Quale ipotizzi che sia la tua peculiarità a livello artistico e quale supponi che sia la caratteristica più apprezzata da coloro con i quali collabori, nonché dai tuoi ascoltatori? Penso di possedere una grande poliedricità artistica. Io passo letteralmente dal pop al rap, dal pezzo dance al pezzo per Sanremo. Non mi do limiti. Amo sperimentare, sentirmi sempre diverso e non avere etichette”.  

C’è qualche tuo collega che stimi particolarmente e con il quale saresti propenso a lavorare assieme nel prossimo futuro? E cosa ne pensi del Festival di Sanremo 2023, c’è stato qualcuno che ti ha favorevolmente colpito e – in caso affermativo – come mai? Mi piacerebbe tantissimo collaborare con Roberta Branchini, penso che abbia uno stile pazzesco. Mi piace come usa l’AutoTune e, se mai un giorno potessi scegliere con chi lavorare per un eventuale album, lei sarebbe la prima artista che chiamerei. Poi c’è Fedez, il mio idolo adolescenziale. Sarebbe bellissimo per me portare a casa un pezzo con lui, non tanto per fare una hit quanto per chiudere un cerchio dentro la mia testa. Grazie a Federico ho iniziato a fare musica e, difatti, credo che Fracasso non esisterebbe senza Fedez. Ho visto il Festival di Sanremo di quest’anno e ho apprezzato molto Rosa Chemical. È stato sfacciato, ha fatto una bella canzone ed è stato bravo a far parlare di sé. In generale comunque tanti pezzi mi sono piaciuti ma non gli do tanta importanza perché, alla fine dei conti, ogni anno è sempre la solita solfa”. 

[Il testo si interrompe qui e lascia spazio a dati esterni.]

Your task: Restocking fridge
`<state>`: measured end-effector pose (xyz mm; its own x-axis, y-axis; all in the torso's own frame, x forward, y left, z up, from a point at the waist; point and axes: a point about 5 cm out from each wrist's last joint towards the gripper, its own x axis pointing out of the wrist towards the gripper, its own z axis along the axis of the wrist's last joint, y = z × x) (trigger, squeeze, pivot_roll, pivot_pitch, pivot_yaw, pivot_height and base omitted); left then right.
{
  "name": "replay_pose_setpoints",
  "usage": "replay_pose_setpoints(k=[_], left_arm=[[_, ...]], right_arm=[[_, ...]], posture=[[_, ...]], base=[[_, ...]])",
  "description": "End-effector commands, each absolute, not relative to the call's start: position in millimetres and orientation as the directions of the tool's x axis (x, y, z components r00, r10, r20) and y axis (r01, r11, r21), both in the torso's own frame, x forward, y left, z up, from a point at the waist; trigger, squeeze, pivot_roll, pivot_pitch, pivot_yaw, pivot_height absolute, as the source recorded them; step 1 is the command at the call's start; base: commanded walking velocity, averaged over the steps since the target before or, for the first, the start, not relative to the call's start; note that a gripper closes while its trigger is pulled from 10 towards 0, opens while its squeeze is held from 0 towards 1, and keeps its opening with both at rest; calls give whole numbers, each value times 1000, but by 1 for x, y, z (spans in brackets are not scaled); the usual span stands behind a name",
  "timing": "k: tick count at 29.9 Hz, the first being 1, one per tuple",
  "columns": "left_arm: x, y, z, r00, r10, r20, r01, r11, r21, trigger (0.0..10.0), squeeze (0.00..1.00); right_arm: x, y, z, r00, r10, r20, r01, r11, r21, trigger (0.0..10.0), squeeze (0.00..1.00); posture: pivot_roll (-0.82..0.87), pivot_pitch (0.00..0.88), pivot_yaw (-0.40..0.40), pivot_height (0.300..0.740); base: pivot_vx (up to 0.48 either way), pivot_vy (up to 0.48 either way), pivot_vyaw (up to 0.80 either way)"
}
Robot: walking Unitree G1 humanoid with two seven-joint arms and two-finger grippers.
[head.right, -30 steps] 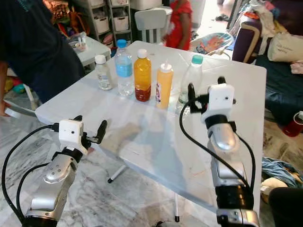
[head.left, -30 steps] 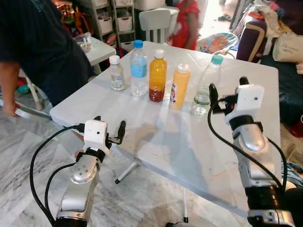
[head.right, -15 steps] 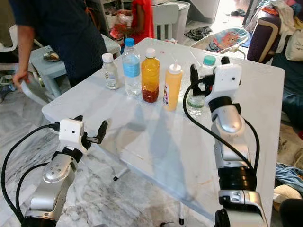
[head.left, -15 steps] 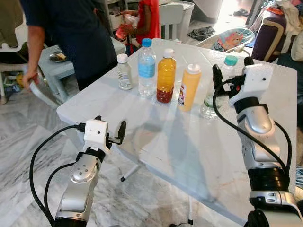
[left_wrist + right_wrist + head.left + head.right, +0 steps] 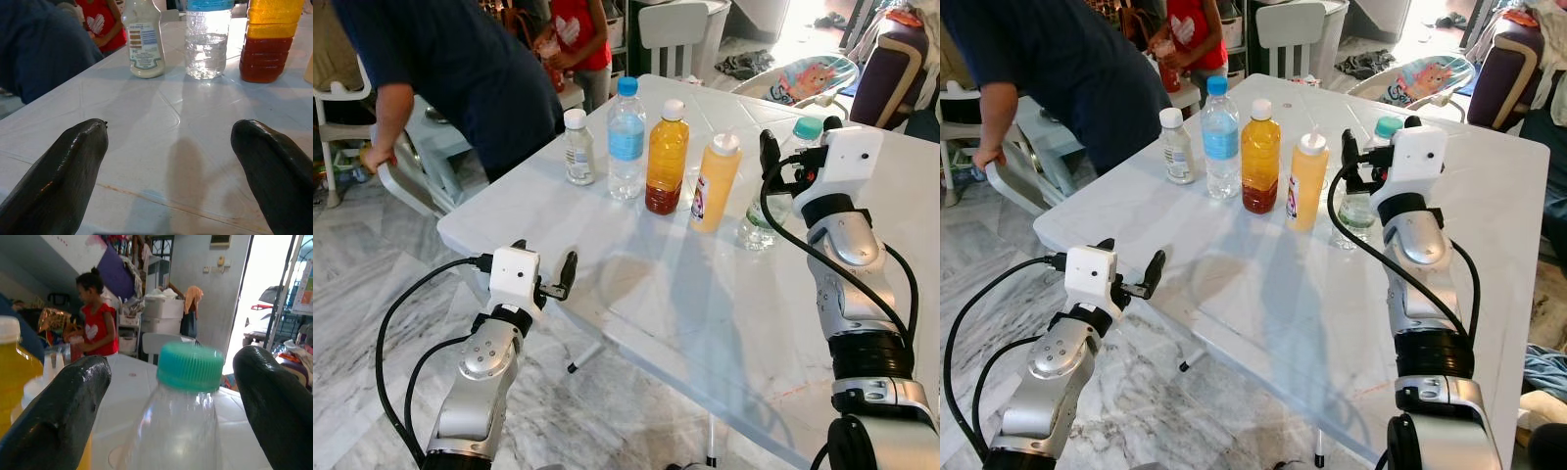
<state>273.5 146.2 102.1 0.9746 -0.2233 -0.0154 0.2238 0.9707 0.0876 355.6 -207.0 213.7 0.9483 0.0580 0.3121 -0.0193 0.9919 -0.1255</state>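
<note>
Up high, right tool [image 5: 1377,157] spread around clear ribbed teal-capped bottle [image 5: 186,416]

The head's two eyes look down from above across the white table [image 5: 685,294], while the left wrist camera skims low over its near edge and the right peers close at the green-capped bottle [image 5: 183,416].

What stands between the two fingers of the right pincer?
The green-capped clear bottle stands between the open right pincer's fingers, untouched, as the right wrist view shows.
</note>
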Motion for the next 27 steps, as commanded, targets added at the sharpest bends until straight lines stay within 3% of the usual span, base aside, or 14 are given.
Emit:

Tu che cosa ne pensi dei talent show, ma altresì dei social network? Vi parteciperesti volentieri a X Factor oppure ad “Amici” di Maria De Filippi? Non amo i talent, non li guardo e non avrei nemmeno voglia di partecipare. Mi annoiano, semplicemente. O meglio, come artista emergente non sono interessato a questo tipo cose. Preferisco fare il mio percorso da solo e usare i social come mezzo di comunicazione per farmi conoscere e apprezzare. Sono dell’idea che, se si ha talento, non si ha bisogno per forza della tv per spaccare e mi sono ripromesso che ad “Amici” ci andrò come ospite e non come allievo. In tal caso, tutto assumerebbe un sapore differente – e rivaluterei sicuramente la situazione da una prospettiva più interessante, meno noiosa e più eccitante”.

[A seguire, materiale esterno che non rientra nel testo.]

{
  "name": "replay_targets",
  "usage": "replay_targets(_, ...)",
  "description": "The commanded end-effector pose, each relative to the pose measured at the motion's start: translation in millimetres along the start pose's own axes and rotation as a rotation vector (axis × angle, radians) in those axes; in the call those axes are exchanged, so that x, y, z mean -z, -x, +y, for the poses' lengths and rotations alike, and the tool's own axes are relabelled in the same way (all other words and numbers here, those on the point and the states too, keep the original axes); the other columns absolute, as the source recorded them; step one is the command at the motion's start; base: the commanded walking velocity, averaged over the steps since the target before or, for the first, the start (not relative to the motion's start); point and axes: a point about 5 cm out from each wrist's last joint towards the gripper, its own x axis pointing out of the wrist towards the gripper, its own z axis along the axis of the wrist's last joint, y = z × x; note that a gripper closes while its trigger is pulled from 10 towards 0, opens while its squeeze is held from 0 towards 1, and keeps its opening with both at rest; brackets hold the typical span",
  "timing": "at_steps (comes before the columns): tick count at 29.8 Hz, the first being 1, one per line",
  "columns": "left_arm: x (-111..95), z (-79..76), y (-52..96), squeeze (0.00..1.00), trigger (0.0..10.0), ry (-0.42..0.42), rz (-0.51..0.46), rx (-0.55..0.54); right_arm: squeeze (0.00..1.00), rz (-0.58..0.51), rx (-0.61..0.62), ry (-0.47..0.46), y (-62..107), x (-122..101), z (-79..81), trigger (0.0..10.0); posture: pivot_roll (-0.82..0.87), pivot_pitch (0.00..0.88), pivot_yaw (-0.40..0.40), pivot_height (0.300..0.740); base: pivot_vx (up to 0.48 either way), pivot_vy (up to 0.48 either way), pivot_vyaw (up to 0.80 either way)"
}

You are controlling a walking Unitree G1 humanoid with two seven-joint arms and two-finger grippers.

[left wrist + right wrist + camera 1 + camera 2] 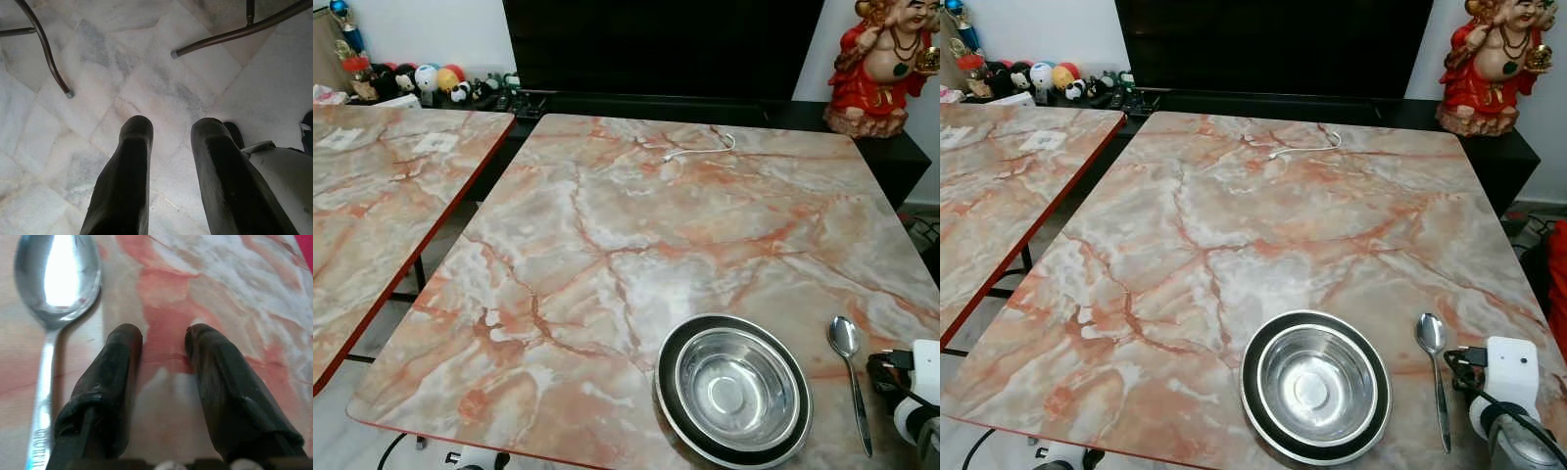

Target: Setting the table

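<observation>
Risk: right gripper [164, 340] sits low over the table [607, 225] at the lower right of frame, jaws narrowly parted and empty, right beside the spoon [849, 377]; any sideways drift could knock it askew or into the bowl [734, 389] on its plate [671, 431]. Left gripper [171, 129] hangs idle over the floor, jaws apart, empty.

You see the right arm [1508, 401] only in part: the head views' lower right corner cuts it off, and its fingers stay out of those views. The bowl's [734, 390] dark underplate lies mostly hidden beneath it. The spoon's [49, 308] handle end runs off the right wrist view's edge. The second table [382, 196] and the red statue's [881, 59] top are cropped.
</observation>
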Motion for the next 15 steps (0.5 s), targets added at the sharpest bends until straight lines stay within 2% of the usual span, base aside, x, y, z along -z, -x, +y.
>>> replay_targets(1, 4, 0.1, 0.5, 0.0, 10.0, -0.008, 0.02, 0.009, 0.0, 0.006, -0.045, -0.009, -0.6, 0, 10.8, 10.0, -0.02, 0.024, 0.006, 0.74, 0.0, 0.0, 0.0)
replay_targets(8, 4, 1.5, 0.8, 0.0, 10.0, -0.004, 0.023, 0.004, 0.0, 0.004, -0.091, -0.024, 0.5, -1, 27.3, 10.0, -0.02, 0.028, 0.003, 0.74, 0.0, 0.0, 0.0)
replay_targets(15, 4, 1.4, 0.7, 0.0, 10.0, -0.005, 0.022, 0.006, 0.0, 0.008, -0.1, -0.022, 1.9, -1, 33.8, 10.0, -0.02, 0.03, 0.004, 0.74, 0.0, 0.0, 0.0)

Quale ruolo ti pare che giochi oggi l’immagine visiva nella carriera di un cantante? Sei, inoltre, dell’avviso che proprio l’immagine possa e debba veicolare efficacemente significati emozionali e intellettivi, d’impegno verso un qual certo “quid”, psicologici a riguardo di sé e di coloro con i quali ci si interfaccia e che ne sia un indicatore di verità? È, questa, una domanda complessa. Penso che oggi l’immagine sia importante per un artista, ma rispetto a 4/5 anni fa che lo sia un po’ meno. Attualmente è possibile veramente dedicarsi soltanto alla musica, grazie anche a Spotify. Ovviamente dipende sempre da qual è il proprio intento. Io curo l’immagine perché non punto unicamente a fare canzoni, voglio dedicarmi a tutto quello riguarda il mondo dello spettacolo. Voglio fare l’attore, l’opinionista, il giudice in qualche talent… insomma, desidero intraprendere più percorsi e, perché ciò avvenga e si realizzi, bisogna avere un’immagine ben definita”.       

I ricordi, la pianificazione e la progettualità, la sperimentazione e l’osare, la razionalità e l’istinto quanto sono rilevanti nella tua quotidianità in ambito musicale? Pianificazione e progettualità non sono molto rilevanti nella mia vita, faccio quello che mi va e quando mi va. Faccio tutto in base a come mi sveglio. L’istinto invece è l’aspetto più rilevante nella mia musica, perché appunto faccio solo quello che mi sento di fare in un qual certo momento. La sperimentazione mi caratterizza, insieme ai miei ricordi e alla mia esperienza poiché tendo a scrivere solo a riguardo di cose che ho vissuto – dato che per me la musica è una valvola di sfogo, un antidepressivo potentissimo”. 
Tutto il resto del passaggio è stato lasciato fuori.